» Task to carry out: All lines between the start of the listing below and the line containing "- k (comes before", inclusive, must be repeated exactly.

'''

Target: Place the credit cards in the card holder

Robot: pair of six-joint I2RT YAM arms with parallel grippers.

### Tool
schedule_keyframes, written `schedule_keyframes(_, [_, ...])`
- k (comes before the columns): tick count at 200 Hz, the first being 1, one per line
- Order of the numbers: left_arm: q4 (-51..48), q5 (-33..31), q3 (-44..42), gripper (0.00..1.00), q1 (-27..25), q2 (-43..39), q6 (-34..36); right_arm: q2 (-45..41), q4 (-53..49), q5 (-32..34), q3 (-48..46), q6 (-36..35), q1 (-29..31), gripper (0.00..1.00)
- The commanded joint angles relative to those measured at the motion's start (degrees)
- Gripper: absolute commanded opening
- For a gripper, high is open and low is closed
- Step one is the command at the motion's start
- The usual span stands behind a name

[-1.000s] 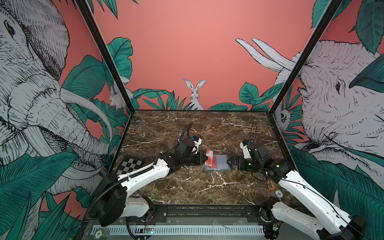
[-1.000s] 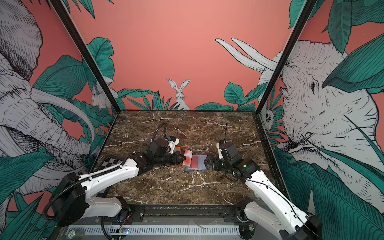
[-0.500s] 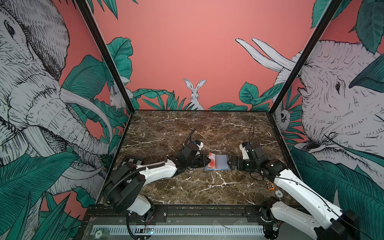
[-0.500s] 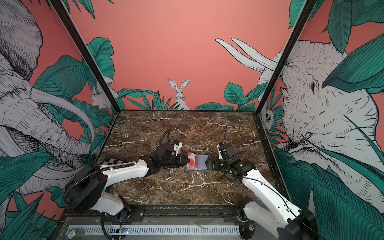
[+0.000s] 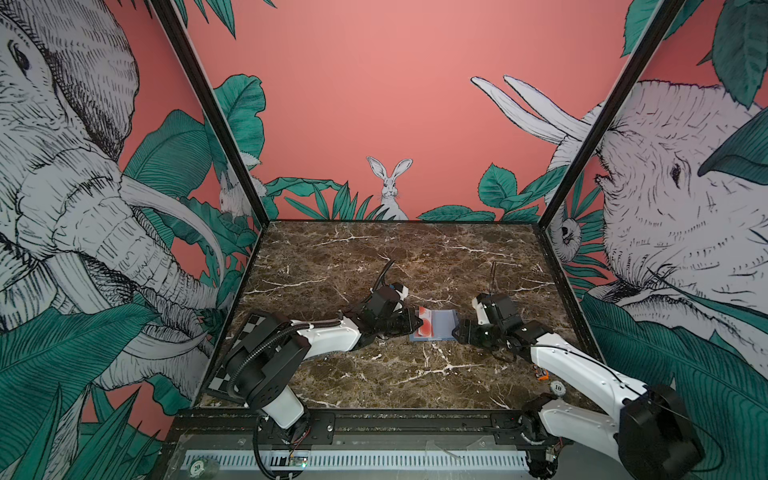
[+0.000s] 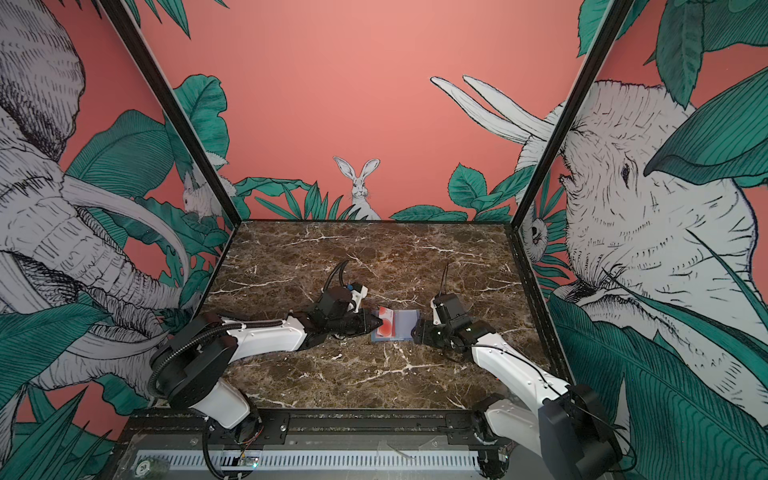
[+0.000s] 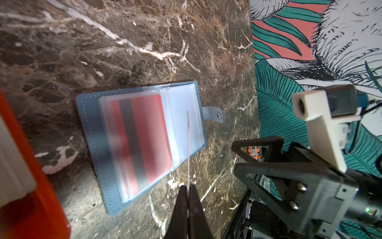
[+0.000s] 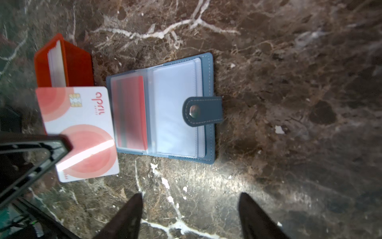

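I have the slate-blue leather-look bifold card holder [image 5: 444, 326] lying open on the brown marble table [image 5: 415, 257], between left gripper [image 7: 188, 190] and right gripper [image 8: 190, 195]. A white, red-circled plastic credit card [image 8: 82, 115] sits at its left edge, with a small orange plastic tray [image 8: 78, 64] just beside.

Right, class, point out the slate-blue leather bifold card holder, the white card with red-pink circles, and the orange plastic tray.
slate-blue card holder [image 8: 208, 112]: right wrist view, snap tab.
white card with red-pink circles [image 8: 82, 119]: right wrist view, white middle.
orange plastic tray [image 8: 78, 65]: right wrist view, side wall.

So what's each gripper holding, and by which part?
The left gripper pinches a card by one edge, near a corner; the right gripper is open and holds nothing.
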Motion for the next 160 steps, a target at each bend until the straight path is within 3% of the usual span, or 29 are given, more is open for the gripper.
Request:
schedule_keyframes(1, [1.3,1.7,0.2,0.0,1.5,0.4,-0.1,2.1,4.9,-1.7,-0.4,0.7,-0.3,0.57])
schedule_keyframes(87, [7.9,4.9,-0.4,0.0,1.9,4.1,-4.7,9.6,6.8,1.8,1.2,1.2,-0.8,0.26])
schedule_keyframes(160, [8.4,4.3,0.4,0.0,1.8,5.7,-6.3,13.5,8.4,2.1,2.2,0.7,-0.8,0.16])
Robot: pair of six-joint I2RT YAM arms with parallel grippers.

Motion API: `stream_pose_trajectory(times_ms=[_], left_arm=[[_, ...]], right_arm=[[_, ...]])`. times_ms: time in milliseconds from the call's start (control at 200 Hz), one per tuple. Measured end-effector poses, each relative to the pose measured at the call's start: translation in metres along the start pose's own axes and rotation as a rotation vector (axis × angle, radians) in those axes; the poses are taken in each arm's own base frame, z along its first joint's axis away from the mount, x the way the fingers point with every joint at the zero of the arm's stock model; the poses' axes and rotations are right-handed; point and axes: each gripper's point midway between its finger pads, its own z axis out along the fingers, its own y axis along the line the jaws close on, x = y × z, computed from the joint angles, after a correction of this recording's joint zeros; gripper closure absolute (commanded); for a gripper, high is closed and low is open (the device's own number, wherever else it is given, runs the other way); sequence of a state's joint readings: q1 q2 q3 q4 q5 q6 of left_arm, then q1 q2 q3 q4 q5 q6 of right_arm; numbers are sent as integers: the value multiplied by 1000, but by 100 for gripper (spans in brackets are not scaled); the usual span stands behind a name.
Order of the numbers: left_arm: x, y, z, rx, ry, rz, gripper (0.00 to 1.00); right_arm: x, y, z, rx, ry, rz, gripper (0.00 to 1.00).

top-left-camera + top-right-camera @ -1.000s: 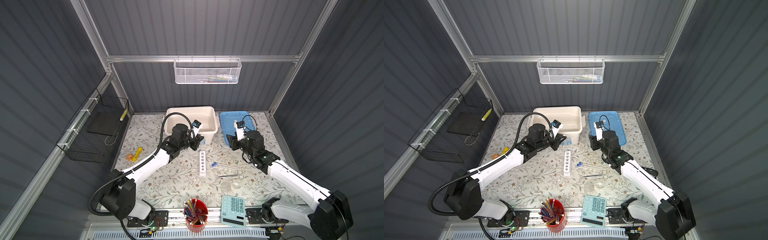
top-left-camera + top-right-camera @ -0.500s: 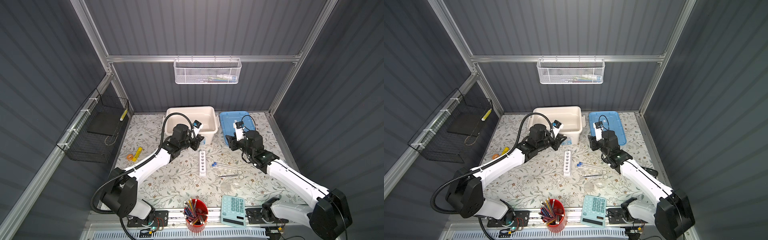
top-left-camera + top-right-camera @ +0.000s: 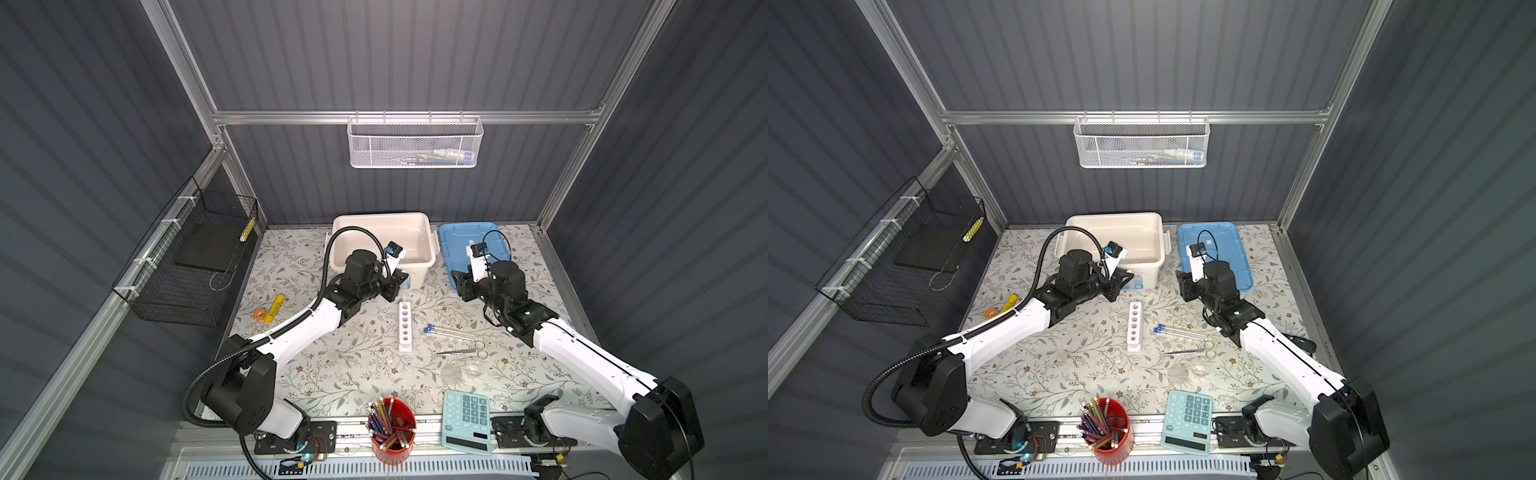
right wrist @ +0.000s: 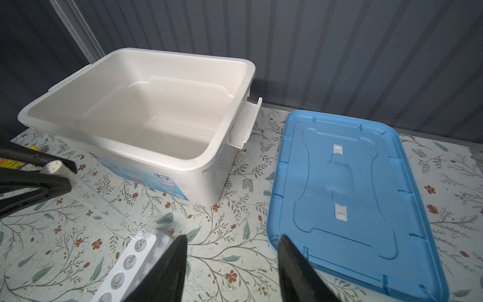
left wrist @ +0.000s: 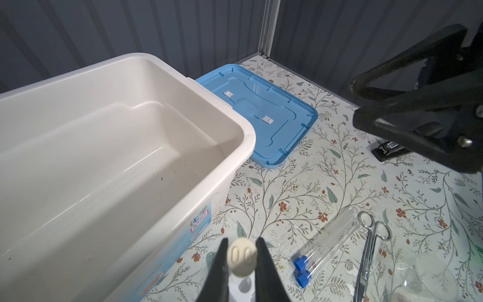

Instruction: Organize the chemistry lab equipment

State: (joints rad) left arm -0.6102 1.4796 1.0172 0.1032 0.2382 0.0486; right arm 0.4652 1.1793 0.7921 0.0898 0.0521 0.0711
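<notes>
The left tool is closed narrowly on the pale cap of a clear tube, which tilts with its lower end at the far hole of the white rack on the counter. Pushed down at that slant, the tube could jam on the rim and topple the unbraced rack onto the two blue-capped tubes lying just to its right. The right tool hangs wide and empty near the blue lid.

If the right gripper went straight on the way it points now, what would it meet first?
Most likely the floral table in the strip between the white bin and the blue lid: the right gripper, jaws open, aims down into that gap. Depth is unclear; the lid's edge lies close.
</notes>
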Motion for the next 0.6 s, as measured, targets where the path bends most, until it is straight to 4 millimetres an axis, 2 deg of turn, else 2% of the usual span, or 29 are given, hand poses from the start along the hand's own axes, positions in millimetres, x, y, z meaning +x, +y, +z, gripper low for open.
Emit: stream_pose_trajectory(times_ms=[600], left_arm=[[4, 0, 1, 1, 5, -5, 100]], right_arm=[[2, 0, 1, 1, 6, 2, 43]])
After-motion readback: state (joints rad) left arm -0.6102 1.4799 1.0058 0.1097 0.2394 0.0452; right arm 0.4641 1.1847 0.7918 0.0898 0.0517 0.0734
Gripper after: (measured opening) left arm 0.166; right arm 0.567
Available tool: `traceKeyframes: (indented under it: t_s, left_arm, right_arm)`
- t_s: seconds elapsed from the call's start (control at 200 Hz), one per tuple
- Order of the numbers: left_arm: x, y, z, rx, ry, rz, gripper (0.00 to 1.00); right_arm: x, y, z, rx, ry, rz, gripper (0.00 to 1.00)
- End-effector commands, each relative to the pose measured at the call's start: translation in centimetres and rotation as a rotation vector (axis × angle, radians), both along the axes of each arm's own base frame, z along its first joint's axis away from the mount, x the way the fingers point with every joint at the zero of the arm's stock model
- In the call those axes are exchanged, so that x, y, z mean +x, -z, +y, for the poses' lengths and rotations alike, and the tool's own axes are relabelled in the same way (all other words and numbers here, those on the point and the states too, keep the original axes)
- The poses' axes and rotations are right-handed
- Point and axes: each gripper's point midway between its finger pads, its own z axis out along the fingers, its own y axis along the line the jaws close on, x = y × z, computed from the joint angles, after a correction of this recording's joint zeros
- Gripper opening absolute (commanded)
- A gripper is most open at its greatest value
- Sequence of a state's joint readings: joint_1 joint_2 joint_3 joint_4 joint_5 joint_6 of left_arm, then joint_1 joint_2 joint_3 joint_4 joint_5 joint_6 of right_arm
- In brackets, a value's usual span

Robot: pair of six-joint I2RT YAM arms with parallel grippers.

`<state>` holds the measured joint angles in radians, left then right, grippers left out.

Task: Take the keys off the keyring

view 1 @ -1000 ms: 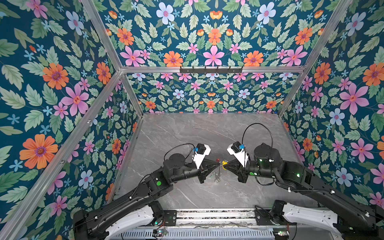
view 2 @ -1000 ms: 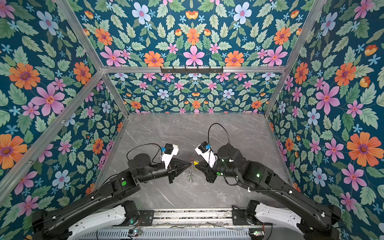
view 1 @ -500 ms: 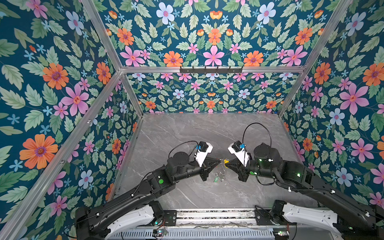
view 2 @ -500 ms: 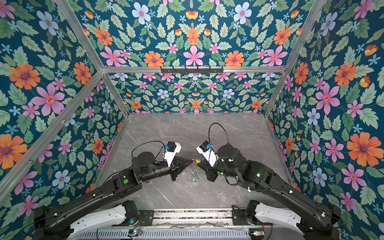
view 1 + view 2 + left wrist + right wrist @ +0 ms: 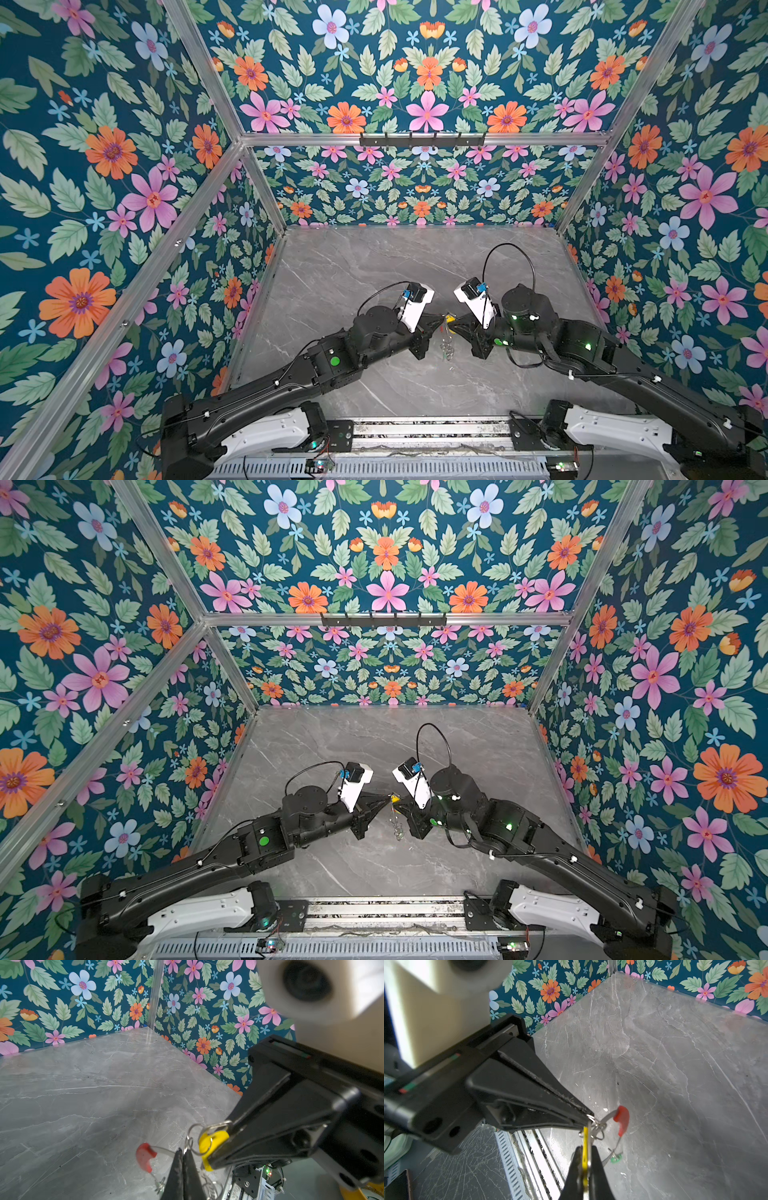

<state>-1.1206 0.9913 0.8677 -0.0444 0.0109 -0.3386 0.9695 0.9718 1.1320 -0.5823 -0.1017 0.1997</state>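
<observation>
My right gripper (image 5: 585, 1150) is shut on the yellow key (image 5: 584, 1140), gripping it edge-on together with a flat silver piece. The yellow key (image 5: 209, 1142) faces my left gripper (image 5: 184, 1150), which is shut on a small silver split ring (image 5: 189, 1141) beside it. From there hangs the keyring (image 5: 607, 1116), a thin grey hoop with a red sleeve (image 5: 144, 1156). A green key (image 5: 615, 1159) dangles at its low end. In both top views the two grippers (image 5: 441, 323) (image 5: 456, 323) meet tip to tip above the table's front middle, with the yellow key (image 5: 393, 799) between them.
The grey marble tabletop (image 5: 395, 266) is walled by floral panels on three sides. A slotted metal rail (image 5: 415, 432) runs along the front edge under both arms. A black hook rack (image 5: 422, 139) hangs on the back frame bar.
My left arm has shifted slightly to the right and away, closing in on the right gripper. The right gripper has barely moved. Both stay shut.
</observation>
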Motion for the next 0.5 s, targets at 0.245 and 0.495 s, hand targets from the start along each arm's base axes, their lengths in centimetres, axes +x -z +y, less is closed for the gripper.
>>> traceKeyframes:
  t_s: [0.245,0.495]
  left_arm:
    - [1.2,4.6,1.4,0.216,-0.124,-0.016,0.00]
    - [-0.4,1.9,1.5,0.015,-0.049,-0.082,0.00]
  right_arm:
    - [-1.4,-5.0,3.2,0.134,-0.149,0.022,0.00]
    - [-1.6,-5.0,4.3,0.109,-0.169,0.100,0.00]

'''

» Solution to the problem:
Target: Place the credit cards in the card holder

Robot: pair of six-joint I2RT YAM arms with parallel grippers.

### Tool
schedule_keyframes, written `schedule_keyframes(_, [_, ...])`
- k (comes before the columns): tick count at 200 Hz, the first being 1, one per line

This exercise requires no additional answer.